## ACTIVITY
The reply should be an exact repeat of the listing, with no pictures in it.
####
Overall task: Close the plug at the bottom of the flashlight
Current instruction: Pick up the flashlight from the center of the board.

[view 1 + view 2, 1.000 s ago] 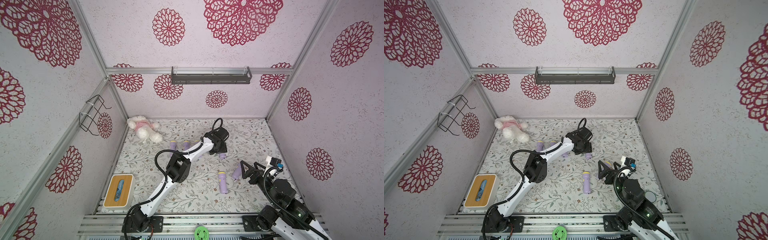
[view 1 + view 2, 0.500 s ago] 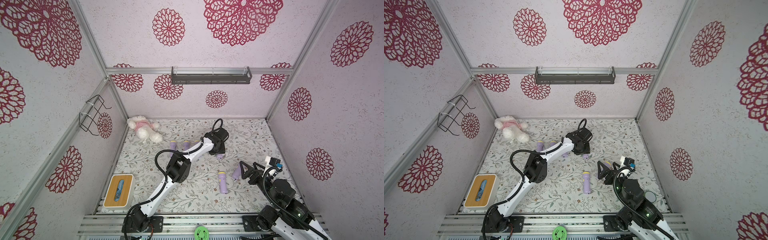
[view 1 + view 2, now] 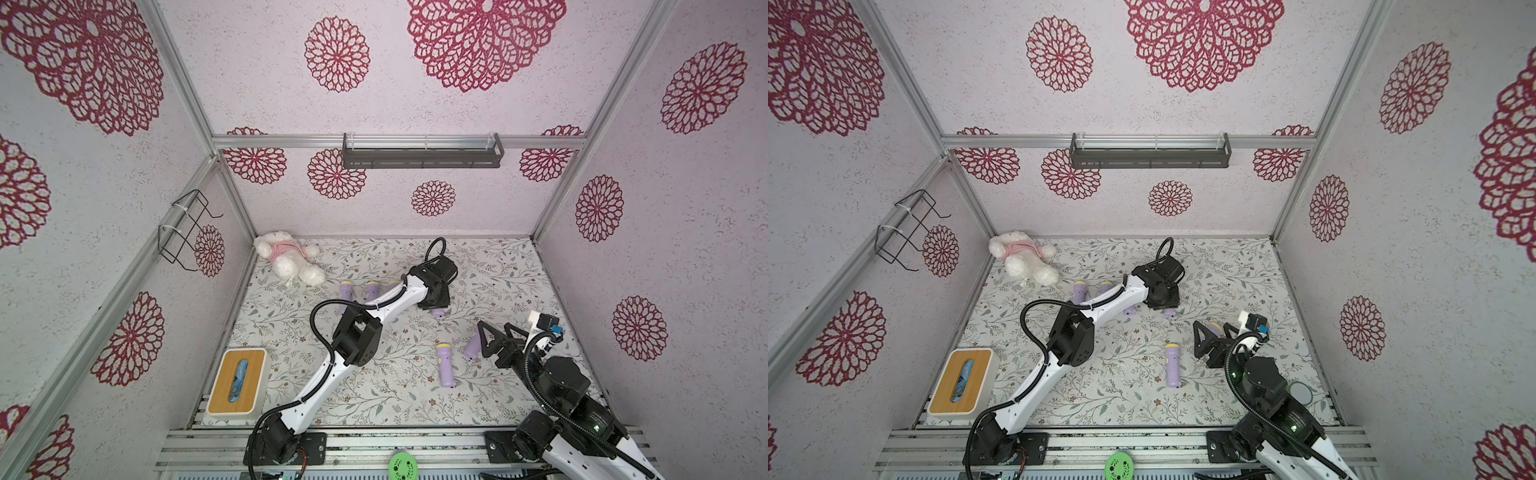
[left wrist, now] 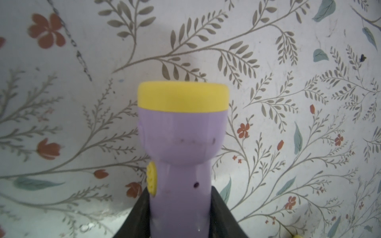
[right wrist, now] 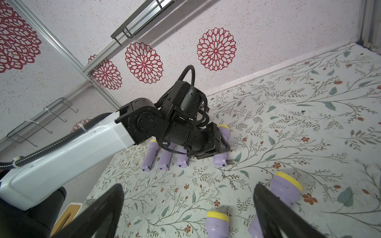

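Purple flashlight (image 4: 181,134) being gripped at handle by left claw (image 4: 179,188) on floral surface (image 4: 288,82); right claw (image 5: 188,186) being held wide, released.

We have closed our left gripper (image 4: 180,198): its jaws, wide apart a second ago, now press both sides of the handle of the purple flashlight (image 4: 181,131). We have also edged the gripper slightly to our left, seen from above.
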Robot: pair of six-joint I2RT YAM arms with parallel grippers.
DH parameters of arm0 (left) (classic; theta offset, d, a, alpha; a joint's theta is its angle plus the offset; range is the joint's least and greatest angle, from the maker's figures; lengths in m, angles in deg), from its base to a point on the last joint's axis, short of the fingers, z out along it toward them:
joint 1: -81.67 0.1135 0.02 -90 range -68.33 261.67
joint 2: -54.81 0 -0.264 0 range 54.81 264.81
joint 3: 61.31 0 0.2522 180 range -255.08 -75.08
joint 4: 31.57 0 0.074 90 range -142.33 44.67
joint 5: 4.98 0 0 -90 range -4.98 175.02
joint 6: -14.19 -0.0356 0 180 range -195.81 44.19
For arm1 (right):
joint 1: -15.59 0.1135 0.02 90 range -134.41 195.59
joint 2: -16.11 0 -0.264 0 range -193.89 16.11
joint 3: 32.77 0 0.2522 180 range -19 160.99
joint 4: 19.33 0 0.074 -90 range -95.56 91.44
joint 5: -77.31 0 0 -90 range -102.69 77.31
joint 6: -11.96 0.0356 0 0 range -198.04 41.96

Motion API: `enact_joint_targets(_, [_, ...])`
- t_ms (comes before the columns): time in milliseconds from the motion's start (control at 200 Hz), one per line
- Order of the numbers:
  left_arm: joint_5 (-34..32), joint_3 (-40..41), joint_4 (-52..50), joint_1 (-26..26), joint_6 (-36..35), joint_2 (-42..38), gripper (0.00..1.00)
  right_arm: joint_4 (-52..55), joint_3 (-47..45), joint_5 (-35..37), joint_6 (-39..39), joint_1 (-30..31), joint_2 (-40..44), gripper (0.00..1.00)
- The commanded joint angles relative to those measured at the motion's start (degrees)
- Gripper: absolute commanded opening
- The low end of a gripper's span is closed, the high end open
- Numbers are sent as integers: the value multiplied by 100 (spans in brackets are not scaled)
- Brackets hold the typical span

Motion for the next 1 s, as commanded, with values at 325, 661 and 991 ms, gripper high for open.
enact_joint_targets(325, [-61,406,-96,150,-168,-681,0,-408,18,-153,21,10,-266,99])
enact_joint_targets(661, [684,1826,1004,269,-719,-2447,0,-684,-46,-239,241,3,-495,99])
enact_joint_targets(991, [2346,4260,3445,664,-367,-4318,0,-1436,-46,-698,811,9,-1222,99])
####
## TASK SOLUTION
Overall task: Close the plug at the bottom of the flashlight
Current instruction: Pick up the flashlight from the center of the board.

[view 1 + view 2, 1.000 s ago] 
[view 1 + view 2, 0.500 s ago] 
[view 1 + view 2, now] 
[left wrist, now] 
[right wrist, now] 

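Purple flashlight (image 4: 181,134) being gripped at handle by left claw (image 4: 179,188) on floral surface (image 4: 288,82); right claw (image 5: 188,186) being held wide, released.

We have closed our left gripper (image 4: 180,198): its jaws, wide apart a second ago, now press both sides of the handle of the purple flashlight (image 4: 181,131). We have also edged the gripper slightly to our left, seen from above.
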Robot: pair of six-joint I2RT YAM arms with parallel grippers.
DH parameters of arm0 (left) (classic; theta offset, d, a, alpha; a joint's theta is its angle plus the offset; range is the joint's least and greatest angle, from the maker's figures; lengths in m, angles in deg), from its base to a point on the last joint's axis, short of the fingers, z out along it toward them:
joint 1: -81.67 0.1135 0.02 -90 range -68.33 261.67
joint 2: -54.81 0 -0.264 0 range 54.81 264.81
joint 3: 61.31 0 0.2522 180 range -255.08 -75.08
joint 4: 31.57 0 0.074 90 range -142.33 44.67
joint 5: 4.98 0 0 -90 range -4.98 175.02
joint 6: -14.19 -0.0356 0 180 range -195.81 44.19
For arm1 (right):
joint 1: -15.59 0.1135 0.02 90 range -134.41 195.59
joint 2: -16.11 0 -0.264 0 range -193.89 16.11
joint 3: 32.77 0 0.2522 180 range -19 160.99
joint 4: 19.33 0 0.074 -90 range -95.56 91.44
joint 5: -77.31 0 0 -90 range -102.69 77.31
joint 6: -11.96 0.0356 0 0 range -198.04 41.96

Motion API: `enact_joint_targets(_, [_, ...])`
- t_ms (comes before the columns): time in milliseconds from the motion's start (control at 200 Hz), one per line
- Order of the numbers:
  left_arm: joint_5 (-34..32), joint_3 (-40..41), joint_4 (-52..50), joint_1 (-26..26), joint_6 (-36..35), joint_2 (-42..38), gripper (0.00..1.00)
  right_arm: joint_4 (-52..55), joint_3 (-47..45), joint_5 (-35..37), joint_6 (-39..39), joint_1 (-30..31), joint_2 (-40..44), gripper (0.00..1.00)
- The commanded joint angles relative to those measured at the motion's start (degrees)
- Gripper: absolute commanded opening
- The low end of a gripper's span is closed, the high end open
- Numbers are sent as integers: the value multiplied by 100 (spans in brackets are not scaled)
- Brackets hold the typical span

Motion for the next 1 s, as commanded, with values at 325, 661 and 991 ms, gripper high for open.
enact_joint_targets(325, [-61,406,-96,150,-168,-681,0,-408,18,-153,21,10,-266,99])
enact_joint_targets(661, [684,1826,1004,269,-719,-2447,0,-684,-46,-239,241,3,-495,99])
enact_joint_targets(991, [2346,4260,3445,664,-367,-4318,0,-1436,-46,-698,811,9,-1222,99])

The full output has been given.